Tail recursion in mutually recursive functions

Question

I have the following code:

let rec f n =
    if n < 10 then "f" + g (n+1) else "f"
and g n =
    if n < 10 then "g" + f (n+1) else "g"

I want to make these mutually recursive functions tail recursive for optimization. I have tried the following :

let rec fT n = 
    let rec loop a = 
        if n < 10 then "f" + gT (a) else "f"
    loop (n + 1) 
and gT n =
    let rec loop a = 
        if n < 10 then "g" + fT (a) else "g"
    loop (n + 1) 

Is that a correct tail recursive version? If no, a hint in the right direction would be greatly appreciated.

EDIT (Second take on a solution):

let rec fA n = 
    let rec loop n a = 
        if n < 10 then loop (n + 1) ("f" + a) else a
    loop n "f"
and gA n =
    let rec loop n a = 
        if n < 10 then loop (n + 1) ("g" + a) else a
    loop n "g"

EDIT (Third take on a solution):

let rec fA n a = 
    if n < 10 then gA (n + 1) (a + "f") else a
and gA n a =
    if n < 10 then fA (n + 1) (a + "g") else a

EDIT (The correct solution):

let rec fA n a = 
    if n < 10 then gA (n + 1) (a + "f") else (a + "f")
and gA n a =
    if n < 10 then fA (n + 1) (a + "g") else (a + "g")

Answer 1

I second the observation that your attempt definitely does not put the recursion in tail position

How I would handle moving the recursion into tail position would be using a continuation. To do so, we'd have to implement fk and gk variants which have a continuation parameter, then f and g can be implemented using fk and gk respectively

I'm not an F# expert, but I can illustrate this quite simply with JavaScript. I wouldn't ordinarily post an answer using a different language, but since the syntax is so similar, I think it will be helpful to you. It also has the added benefit that you can run this answer in the browser to see it working

// f helper
let fk = (n, k) => {
  if (n < 10)
    return gk(n + 1, g => k("f" + g))
  else
    return k("f")
}
    
// g helper
let gk = (n, k) => {
  if (n < 10)
    return fk(n + 1, f => k("g" + f))
  else
    return k("g")
}
    
let f = n =>
  fk(n, x => x)

let g = n =>
  gk(n, x => x)
  
console.log(f(0))  // fgfgfgfgfgf
console.log(g(0))  // gfgfgfgfgfg
console.log(f(5))  // fgfgfg
console.log(g(5))  // gfgfgf
console.log(f(11)) // f
console.log(g(11)) // g

Answer 2

Your solution is most definitely not tail-recursive.

"Tail-recursion" is such recursion where every recursive call is the last thing that the function does. This concept is important, because it means that the runtime can opt out of keeping a stack frame between the calls: since the recursive call is the very last thing, and the calling function doesn't need to do anything else after that, the runtime can skip returning control to the calling function, and have the called function return right to the top-level caller. This allows for expressing recursive algorithms of arbitrary depth without fear of running out of stack space.

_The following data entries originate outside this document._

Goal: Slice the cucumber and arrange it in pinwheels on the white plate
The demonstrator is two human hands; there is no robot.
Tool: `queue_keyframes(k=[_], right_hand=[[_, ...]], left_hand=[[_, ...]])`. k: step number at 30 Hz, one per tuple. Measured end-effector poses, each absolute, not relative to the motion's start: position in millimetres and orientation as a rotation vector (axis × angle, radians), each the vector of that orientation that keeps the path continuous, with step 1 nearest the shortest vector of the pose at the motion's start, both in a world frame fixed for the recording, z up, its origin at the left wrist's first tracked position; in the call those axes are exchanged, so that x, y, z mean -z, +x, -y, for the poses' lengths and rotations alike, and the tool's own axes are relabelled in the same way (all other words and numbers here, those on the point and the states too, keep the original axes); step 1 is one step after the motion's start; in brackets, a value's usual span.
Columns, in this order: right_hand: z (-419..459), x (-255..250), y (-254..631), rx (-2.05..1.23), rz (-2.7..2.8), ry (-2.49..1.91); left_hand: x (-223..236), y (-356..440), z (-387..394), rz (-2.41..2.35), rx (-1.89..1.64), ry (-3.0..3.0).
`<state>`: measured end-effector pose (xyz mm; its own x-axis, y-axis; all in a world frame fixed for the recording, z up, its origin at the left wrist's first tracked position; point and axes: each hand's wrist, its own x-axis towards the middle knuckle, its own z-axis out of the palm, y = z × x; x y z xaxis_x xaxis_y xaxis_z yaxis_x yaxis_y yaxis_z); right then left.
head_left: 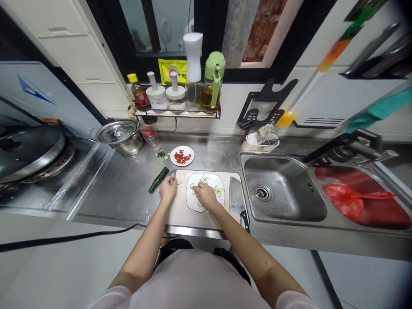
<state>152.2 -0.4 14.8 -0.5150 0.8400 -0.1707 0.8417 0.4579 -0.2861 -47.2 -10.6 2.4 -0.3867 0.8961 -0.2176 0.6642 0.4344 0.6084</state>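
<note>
A white square plate (189, 201) lies on a pale cutting board (175, 216), with cucumber slices (219, 191) set on it in small pinwheel groups. Over the plate's left half is my right hand (206, 196), its fingertips pinched at a cucumber slice (192, 187) by the left rim. My left hand (168, 189) rests at the board's left edge with its fingers curled; whatever is in them is too small to make out. Just right of it are a few loose slices (179, 182) on the board. A dark green cucumber piece (159, 180) lies left of that hand.
A cleaver (236, 195) lies along the board's right edge, beside the sink (283, 189). Behind the board are a round plate of red pieces (182, 156) and cucumber scraps (162, 154). A steel pot (120, 136) stands back left, below a condiment rack (180, 113).
</note>
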Motion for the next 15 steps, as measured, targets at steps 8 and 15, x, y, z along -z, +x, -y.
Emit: queue_keyframes(k=[8, 15], right_hand=[[2.2, -11.6, 149.4, 0.486, -2.681, 1.527], [3.4, -10.7, 148.5, 0.523, -2.685, 1.543]], left_hand=[[-6.8, -39.7, 8.5, -2.356, -0.381, 1.327], [-5.2, -35.8, 3.8, -2.404, -0.270, 1.371]])
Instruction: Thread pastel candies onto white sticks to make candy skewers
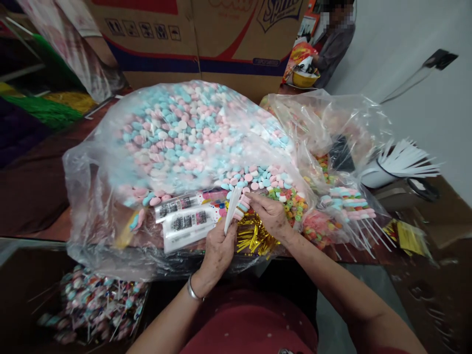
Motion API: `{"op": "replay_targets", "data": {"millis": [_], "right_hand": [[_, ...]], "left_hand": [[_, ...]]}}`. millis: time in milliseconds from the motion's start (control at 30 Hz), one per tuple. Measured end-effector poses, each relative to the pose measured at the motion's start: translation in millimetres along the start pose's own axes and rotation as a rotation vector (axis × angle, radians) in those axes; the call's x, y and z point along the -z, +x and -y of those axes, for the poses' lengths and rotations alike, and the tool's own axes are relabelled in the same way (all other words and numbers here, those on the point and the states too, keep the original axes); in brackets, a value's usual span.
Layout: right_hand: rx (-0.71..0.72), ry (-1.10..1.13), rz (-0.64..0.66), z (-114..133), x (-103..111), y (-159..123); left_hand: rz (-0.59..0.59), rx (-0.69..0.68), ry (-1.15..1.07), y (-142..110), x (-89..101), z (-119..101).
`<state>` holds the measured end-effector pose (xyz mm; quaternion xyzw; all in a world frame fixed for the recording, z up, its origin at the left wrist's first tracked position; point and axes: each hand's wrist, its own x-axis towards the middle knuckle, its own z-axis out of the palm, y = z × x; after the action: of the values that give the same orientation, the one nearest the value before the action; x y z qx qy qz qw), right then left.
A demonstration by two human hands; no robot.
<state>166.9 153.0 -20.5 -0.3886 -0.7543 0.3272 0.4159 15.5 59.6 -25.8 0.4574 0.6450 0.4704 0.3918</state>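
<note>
My left hand (218, 250) is closed around a white stick (232, 209) that points up and away. My right hand (268, 212) pinches small pink and white candies (241, 204) at the stick's top end. Both hands hover over a pile of gold twist ties (254, 236). Just behind them lies a large clear plastic bag (184, 132) full of pink, blue and white candies, open toward me. Printed label packets (184, 219) lie at the bag's mouth, left of my hands.
Finished candy skewers (348, 204) lie to the right, with a bundle of white sticks (401, 162) beyond. More wrapped skewers (92, 305) fill a bin at lower left. Cardboard boxes (206, 39) stand behind. Another person (332, 44) sits at the far right by a yellow bowl (304, 78).
</note>
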Motion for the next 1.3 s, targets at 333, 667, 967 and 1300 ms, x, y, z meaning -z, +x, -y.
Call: {"op": "replay_targets", "data": {"millis": [333, 667, 967, 1300], "right_hand": [[-0.195, 0.482, 0.004, 21.4, -14.0, -7.8], [-0.395, 0.842, -0.148, 38.0, -25.6, -10.2], [-0.527, 0.878, -0.193, 35.1, -33.0, -10.2], [-0.389, 0.808, -0.179, 46.5, -27.7, -16.8]], "left_hand": [[0.051, 0.114, -0.218, -0.2, 1.0, 7.4], [0.14, 0.062, -0.193, -2.2, 6.2, 7.6], [0.089, 0.027, -0.135, -0.3, 4.6, 21.5], [0.103, 0.092, -0.119, -4.8, 8.2, 8.4]]}}
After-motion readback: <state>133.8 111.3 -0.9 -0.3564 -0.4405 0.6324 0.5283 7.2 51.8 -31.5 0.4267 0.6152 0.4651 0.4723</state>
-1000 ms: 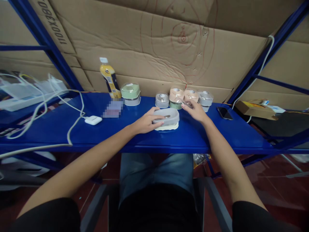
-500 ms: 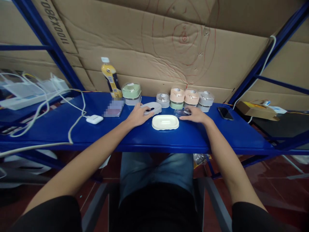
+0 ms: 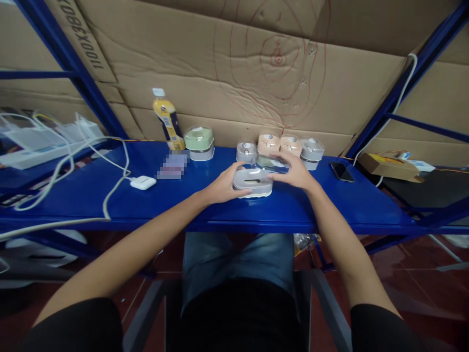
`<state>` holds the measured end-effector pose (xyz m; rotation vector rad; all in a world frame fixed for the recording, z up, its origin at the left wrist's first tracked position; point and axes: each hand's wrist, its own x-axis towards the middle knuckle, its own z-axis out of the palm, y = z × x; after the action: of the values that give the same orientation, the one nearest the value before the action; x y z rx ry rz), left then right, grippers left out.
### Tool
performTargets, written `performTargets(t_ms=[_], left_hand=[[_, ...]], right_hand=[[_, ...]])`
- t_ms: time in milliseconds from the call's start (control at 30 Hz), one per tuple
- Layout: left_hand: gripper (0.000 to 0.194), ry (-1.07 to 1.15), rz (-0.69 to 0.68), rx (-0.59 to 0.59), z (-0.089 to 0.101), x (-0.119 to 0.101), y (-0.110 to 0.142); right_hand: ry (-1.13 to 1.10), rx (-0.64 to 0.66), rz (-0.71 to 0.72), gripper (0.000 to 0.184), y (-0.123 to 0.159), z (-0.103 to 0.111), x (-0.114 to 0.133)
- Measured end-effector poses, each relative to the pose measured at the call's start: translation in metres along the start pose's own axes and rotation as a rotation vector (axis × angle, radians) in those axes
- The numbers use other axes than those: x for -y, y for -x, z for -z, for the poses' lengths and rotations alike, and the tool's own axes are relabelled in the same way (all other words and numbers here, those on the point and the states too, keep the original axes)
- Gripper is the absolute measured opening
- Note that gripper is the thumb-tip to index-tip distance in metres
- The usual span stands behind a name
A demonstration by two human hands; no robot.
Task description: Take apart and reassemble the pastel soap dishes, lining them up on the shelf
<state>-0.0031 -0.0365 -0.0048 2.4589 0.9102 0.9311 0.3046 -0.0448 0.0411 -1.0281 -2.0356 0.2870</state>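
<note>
My left hand (image 3: 223,187) grips the left end of a grey oval plastic case (image 3: 244,183) with a slot in its top. The case sits on or just over the cream-coloured base (image 3: 262,194), whose edge shows underneath; whether they touch I cannot tell. In my right hand (image 3: 297,172) is a clear plastic lid (image 3: 271,163), tilted just above and behind the right side of the case. Its fingers lie along the lid's right end.
Along the cardboard back stand small cases in grey (image 3: 246,152), peach (image 3: 269,143) and green (image 3: 199,138). A yellow drink bottle (image 3: 169,122) stands at back left, near a white earphone case (image 3: 142,183) and white cables (image 3: 108,195). A phone (image 3: 342,171) lies at right.
My left hand has brought the grey case rightward and over the cream base. My right hand has raised the clear lid off the table and tilted it.
</note>
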Motion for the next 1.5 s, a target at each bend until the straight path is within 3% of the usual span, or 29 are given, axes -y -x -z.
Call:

In your implementation, however, the function fT.loop calls function gT, and then prepends "f" to whatever gT returned. This prepending of "f" happens after gT has returned, and therefore the call to gT is not the last thing that fT.loop does. Ergo, it is not tail-recursive.

In order to convert "regular" recursion into the "tail" kind, you have to "turn the logic inside out", so to speak. Let's look at the function f: it calls g and then prepends "f" to whatever g returned. This "f" prefix is the whole "contribution" of function f in the total computation. Now, if we want tail recursion, it means we can't make the "contribution" after the recursive call. This means that the contribution has to happen before. But if we do the contribution before the call and don't do anything after, then how do we avoid losing that contribution? The only way is to pass the contribution into the recursive call as argument.

This is the general idea behind tail-recursive computation: instead of waiting for the nested call to complete and then adding something to the output, we do the adding first and pass what has been "added so far" into the recursive call.

Going back to your specific example: since the contribution of f is the "f" character, it needs to add this character to what has been computed "so far" and pass that into the recursive call, which will then do the same, and so on. The "so far" argument should have the semantics of "compute whatever you were going to compute, and then prepend my 'so far' to that".

Since you've only asked for a "hint", and this is obviously homework (forgive me if I'm wrong), I am not going to post the actual code. Let me know if you'd rather I did.